--- What is needed ---
Reproduce the listing in full, pictures excluded.

--- Given information ---
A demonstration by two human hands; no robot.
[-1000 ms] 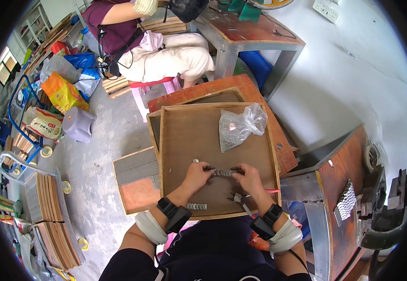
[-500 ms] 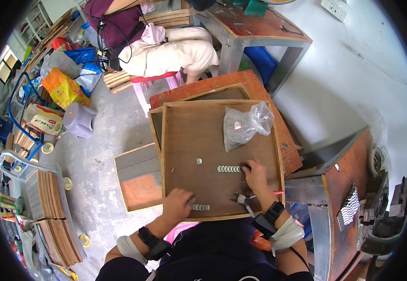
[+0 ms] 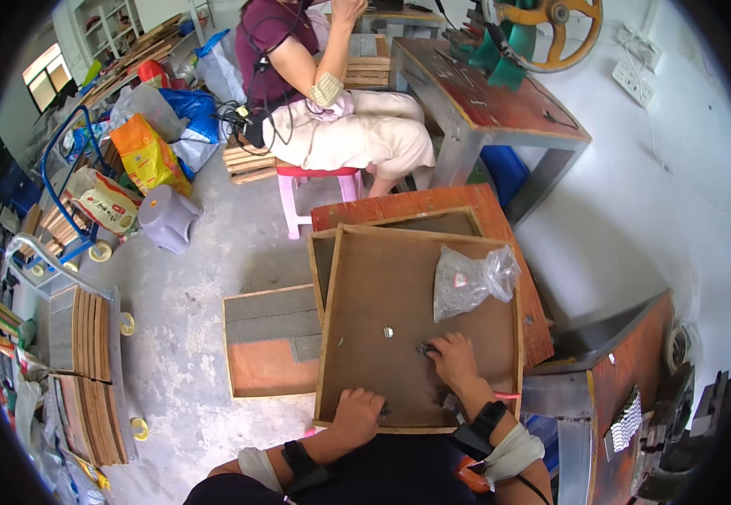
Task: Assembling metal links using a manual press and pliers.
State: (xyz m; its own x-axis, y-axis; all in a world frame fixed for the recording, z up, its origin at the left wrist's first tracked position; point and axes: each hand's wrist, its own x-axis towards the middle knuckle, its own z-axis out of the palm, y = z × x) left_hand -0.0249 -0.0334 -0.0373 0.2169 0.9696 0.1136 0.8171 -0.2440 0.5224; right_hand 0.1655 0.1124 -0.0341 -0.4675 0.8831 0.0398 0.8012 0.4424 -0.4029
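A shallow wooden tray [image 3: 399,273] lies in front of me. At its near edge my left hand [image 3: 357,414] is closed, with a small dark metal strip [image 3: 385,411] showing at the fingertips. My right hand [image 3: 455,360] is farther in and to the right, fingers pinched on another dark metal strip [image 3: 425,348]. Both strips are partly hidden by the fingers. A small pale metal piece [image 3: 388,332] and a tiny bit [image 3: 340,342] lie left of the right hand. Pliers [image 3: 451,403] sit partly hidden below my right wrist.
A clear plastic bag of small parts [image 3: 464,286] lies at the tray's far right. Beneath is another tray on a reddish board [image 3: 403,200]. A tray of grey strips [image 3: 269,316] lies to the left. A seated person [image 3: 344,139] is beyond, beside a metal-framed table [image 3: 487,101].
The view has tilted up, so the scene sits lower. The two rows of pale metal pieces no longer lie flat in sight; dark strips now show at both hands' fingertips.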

--- Result ---
A demonstration by two human hands; no robot.
[-1000 ms] 
[-500 ms] 
[+0 ms] 
Task: Assembling metal links using a manual press and pliers.
State: (xyz m; its own x-axis, y-axis; all in a world frame fixed for the recording, z up, its origin at the left wrist's first tracked position; point and axes: each hand's wrist, its own x-axis towards the middle knuckle, its own z-axis out of the palm, y = z × x) left_hand -0.0249 -0.0334 -0.0373 0.2169 0.9696 0.1136 0.8171 -0.2440 0.5224; right_hand 0.1655 0.1124 -0.0341 -0.4675 0.8831 0.0398 0.8012 0.4424 -0.4029
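A shallow wooden tray [image 3: 399,273] lies in front of me. At its near edge my left hand [image 3: 357,414] is closed, with a small dark metal strip [image 3: 385,411] showing at the fingertips. My right hand [image 3: 455,360] is farther in and to the right, fingers pinched on another dark metal strip [image 3: 425,348]. Both strips are partly hidden by the fingers. A small pale metal piece [image 3: 388,332] and a tiny bit [image 3: 340,342] lie left of the right hand. Pliers [image 3: 451,403] sit partly hidden below my right wrist.
A clear plastic bag of small parts [image 3: 464,286] lies at the tray's far right. Beneath is another tray on a reddish board [image 3: 403,200]. A tray of grey strips [image 3: 269,316] lies to the left. A seated person [image 3: 344,139] is beyond, beside a metal-framed table [image 3: 487,101].
The view has tilted up, so the scene sits lower. The two rows of pale metal pieces no longer lie flat in sight; dark strips now show at both hands' fingertips.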

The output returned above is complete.